CERCLA Contribution Rights After Cooper Industries

Friday, April 1, 2005 - 01:00

I.Introduction: The Cooper Industries Decision

On December 13, 2004, the United States Supreme Court surprised the environmental bar by holding that a private party may not sue for contribution under Section 113(f)(1) of the Comprehensive Environmental Response, Cleanup and Liability Act, 42 U.S.C. § 9601 et seq. ("CERCLA," better known as the Superfund Act) in the absence of a prior or pending Section 106 or 107 civil action. Cooper Indus., Inc. v. Aviall Servs., Inc. , 125 S.Ct. 577 (2004).The right to sue for contribution is a critically important element of the CERCLA enforcement scheme because of the typically enormous costs of remedial action and the draconian liability provisions of the statute, which have been interpreted by the courts to provide for joint and several liability unless the defendant can prove that the harm is divisible. See, e.g., United States v. Alcan Aluminum, 964 F. 2d 252 (3d Cir. 1992).Until the Cooper Industries decision, parties faced with liability for contaminated sites have assumed that they could proceed with cleanup without awaiting a Section 106 or 107 civil action, relying on Section 113(f)(1) as the source of contribution rights that could be used to force other liable parties to pay a fair share of the costs.Indeed, CERCLA, and particularly the 1986 SARA amendments to CERCLA, were intended to encourage just such voluntary action. Cooper Industries shattered those expectations, leaving parties who had already undertaken voluntary cleanup actions, or who had already sued for contribution under Section 113(f)(1), in a quandary.

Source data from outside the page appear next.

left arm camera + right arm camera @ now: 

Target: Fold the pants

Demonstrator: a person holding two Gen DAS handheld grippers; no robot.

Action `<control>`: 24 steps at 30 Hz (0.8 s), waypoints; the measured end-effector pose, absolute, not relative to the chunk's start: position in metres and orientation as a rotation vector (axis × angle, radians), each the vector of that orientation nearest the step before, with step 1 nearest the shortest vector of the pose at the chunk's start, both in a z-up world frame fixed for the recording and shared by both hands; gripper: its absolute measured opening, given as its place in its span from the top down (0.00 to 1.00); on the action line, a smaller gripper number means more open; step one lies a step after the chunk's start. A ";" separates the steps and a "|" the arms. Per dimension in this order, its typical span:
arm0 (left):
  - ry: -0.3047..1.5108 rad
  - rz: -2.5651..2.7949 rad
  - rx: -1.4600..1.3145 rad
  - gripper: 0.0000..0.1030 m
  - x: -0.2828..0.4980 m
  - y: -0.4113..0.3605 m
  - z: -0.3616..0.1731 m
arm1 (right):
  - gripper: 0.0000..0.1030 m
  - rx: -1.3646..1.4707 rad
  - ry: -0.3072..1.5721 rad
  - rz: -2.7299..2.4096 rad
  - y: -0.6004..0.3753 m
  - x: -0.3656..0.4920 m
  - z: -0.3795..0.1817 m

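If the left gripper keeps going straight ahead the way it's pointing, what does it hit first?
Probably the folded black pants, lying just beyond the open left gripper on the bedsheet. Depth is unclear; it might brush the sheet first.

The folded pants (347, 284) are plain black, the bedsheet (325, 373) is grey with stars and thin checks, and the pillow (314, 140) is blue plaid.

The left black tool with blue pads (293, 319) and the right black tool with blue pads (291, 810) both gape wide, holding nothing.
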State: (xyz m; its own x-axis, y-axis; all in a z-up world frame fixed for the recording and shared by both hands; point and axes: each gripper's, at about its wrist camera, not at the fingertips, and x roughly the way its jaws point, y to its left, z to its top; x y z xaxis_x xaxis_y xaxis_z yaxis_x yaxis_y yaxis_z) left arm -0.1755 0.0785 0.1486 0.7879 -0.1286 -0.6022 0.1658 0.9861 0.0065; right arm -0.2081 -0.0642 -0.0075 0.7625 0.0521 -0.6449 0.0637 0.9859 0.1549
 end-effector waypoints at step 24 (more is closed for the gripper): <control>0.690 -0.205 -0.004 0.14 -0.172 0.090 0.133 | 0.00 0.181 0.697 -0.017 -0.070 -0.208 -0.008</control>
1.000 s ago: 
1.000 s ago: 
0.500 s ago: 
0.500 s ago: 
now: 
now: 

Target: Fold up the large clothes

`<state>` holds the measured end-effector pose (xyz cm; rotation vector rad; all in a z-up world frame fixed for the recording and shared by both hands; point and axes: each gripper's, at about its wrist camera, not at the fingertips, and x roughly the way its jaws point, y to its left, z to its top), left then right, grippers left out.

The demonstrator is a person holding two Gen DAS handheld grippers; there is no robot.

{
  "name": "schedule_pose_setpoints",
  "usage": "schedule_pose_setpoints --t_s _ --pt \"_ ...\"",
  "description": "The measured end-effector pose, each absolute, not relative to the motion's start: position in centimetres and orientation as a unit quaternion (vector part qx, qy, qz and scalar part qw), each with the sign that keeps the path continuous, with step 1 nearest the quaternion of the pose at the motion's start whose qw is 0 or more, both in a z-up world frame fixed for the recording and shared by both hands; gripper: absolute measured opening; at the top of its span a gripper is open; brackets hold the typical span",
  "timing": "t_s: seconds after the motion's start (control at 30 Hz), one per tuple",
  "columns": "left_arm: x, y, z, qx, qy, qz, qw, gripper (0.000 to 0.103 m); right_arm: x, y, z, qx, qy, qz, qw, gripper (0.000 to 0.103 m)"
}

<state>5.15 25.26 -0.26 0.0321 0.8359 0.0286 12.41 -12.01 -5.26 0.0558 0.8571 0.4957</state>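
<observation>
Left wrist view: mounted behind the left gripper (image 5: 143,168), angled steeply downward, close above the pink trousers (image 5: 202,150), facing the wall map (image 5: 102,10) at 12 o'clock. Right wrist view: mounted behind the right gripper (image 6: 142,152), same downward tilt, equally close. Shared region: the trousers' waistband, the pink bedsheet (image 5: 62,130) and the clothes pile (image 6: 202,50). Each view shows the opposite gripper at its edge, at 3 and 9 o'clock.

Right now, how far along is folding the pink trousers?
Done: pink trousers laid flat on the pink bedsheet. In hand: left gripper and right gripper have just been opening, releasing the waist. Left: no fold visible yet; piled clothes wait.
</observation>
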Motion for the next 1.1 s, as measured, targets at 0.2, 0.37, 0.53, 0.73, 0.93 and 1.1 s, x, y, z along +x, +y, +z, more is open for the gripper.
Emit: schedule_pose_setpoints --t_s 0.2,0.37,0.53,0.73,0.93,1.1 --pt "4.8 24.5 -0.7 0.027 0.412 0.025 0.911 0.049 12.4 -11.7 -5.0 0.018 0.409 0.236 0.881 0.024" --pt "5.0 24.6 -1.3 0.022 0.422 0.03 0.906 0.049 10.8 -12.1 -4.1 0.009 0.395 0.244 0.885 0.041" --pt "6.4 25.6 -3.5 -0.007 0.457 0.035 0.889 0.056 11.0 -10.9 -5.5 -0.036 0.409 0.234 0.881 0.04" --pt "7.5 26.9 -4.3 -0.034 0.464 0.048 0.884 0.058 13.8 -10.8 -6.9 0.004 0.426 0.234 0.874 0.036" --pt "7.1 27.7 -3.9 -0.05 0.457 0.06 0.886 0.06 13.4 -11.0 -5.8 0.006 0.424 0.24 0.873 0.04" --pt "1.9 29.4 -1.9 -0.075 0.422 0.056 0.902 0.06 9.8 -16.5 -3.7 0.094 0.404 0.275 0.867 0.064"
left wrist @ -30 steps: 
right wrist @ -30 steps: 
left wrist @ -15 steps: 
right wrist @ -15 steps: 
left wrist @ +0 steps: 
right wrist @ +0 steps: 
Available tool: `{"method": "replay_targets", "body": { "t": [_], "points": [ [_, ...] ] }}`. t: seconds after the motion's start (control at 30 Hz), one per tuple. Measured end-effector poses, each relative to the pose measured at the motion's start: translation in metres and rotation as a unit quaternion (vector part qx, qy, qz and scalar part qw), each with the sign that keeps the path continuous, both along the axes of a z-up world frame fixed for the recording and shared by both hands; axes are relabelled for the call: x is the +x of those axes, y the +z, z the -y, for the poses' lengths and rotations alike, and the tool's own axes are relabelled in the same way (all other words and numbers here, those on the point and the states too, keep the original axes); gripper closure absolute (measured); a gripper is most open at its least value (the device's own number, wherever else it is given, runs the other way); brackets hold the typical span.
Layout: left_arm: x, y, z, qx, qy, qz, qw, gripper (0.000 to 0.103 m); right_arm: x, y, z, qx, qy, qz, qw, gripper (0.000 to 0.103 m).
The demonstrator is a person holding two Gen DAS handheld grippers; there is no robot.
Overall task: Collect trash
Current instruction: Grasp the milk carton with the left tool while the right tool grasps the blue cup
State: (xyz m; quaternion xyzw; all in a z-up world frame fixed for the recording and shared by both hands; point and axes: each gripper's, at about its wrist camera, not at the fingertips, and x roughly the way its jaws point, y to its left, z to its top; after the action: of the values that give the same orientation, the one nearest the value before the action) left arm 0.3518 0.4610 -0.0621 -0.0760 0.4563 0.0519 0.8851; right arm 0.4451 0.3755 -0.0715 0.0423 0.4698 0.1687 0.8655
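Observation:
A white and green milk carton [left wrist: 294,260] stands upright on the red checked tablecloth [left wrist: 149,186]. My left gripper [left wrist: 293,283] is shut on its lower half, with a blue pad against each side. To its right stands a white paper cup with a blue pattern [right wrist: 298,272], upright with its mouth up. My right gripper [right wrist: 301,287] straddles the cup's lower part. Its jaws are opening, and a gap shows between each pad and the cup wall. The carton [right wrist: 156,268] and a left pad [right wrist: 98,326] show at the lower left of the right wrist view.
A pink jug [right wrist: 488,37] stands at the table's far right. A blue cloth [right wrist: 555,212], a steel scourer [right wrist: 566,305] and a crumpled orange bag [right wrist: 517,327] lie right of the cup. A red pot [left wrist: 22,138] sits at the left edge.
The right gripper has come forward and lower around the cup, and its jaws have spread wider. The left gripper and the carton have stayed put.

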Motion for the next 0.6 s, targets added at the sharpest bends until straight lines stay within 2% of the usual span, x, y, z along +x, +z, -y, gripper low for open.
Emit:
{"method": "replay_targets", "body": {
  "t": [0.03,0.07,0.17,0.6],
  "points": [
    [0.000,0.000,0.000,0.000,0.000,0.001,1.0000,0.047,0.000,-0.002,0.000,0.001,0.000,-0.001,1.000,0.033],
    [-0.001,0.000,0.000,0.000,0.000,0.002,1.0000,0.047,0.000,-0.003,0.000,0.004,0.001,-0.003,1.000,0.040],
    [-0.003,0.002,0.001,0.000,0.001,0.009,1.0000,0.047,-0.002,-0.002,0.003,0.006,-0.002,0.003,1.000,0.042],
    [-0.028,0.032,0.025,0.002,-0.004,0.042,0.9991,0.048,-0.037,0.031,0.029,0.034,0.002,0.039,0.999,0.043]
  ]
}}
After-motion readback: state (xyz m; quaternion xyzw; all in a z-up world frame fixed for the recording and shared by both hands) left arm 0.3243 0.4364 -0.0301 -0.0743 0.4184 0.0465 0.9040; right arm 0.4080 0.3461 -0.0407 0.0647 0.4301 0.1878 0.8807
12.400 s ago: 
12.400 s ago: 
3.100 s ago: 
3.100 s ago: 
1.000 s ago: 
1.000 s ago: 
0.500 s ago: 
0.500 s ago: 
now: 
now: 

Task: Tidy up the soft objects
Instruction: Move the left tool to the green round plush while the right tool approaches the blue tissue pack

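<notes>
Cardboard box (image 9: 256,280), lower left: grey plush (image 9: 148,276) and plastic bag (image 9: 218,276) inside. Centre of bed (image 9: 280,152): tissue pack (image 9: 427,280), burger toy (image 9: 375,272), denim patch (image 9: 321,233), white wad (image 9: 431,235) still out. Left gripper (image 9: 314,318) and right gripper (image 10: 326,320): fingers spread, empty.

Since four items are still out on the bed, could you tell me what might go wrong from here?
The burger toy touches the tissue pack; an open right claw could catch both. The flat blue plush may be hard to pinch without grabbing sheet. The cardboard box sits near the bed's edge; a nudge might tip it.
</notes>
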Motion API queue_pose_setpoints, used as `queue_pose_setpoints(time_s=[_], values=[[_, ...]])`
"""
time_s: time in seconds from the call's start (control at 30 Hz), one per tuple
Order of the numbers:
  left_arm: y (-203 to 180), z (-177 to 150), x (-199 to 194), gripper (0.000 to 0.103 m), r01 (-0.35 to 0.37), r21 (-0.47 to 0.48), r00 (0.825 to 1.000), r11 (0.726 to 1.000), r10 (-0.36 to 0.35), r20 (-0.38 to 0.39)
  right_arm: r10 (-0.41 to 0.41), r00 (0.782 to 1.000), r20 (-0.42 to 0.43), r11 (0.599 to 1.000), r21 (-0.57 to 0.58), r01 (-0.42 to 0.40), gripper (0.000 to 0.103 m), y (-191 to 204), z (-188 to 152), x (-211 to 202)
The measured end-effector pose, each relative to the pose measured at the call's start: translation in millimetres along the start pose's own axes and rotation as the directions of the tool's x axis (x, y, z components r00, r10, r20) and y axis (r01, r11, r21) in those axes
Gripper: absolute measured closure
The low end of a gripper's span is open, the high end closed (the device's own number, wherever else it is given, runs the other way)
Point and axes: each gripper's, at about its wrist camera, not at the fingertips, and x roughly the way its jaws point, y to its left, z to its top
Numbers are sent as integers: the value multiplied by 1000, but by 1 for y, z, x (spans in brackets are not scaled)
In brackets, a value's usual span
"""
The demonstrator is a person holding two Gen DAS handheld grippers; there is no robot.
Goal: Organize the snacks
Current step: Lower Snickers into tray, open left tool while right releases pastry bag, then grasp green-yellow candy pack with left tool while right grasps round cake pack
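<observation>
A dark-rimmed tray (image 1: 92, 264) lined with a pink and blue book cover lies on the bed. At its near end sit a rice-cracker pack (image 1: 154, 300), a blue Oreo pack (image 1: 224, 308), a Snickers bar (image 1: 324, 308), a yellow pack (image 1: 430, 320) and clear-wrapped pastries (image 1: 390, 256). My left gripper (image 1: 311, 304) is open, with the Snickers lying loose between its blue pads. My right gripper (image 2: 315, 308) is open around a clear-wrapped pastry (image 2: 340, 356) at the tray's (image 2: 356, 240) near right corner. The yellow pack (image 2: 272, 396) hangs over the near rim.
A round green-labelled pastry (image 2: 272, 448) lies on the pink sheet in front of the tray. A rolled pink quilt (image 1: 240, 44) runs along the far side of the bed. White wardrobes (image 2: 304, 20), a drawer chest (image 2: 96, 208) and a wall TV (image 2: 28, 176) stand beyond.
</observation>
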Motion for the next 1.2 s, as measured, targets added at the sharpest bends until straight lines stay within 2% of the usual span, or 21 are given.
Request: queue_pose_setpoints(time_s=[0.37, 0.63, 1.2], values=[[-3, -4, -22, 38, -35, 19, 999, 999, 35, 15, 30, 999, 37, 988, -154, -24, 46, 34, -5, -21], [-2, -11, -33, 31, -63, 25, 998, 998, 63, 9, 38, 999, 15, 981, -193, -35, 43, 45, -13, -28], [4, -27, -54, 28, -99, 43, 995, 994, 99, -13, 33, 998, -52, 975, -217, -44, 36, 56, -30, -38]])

The issue before the Supreme Court in Cooper Industries was whether a private party who had not been sued in a Section 106 or 107 civil action could nevertheless obtain contribution under Section 113(f)(1) from other parties who are liable under Section 107(a).The first sentence of Section 113(f)(1), the enabling clause, provides that contribution suits "may" be brought by "any person" against "any other person who is liable or potentially liable" under Section 107(a) " during or following any civil action" under Sections 106 or 107 (emphasis supplied). Whether the words "during or following" prescribe the exclusive circumstances under which Section 113(f)(1) contribution is available was further complicated by the last sentence of Section 113(f)(1), the savings clause, which provides that "[n]othing in this subsection shall diminish the right of any person to bring an action for contribution in the absence of a civil action under [Sections 106 or 107]."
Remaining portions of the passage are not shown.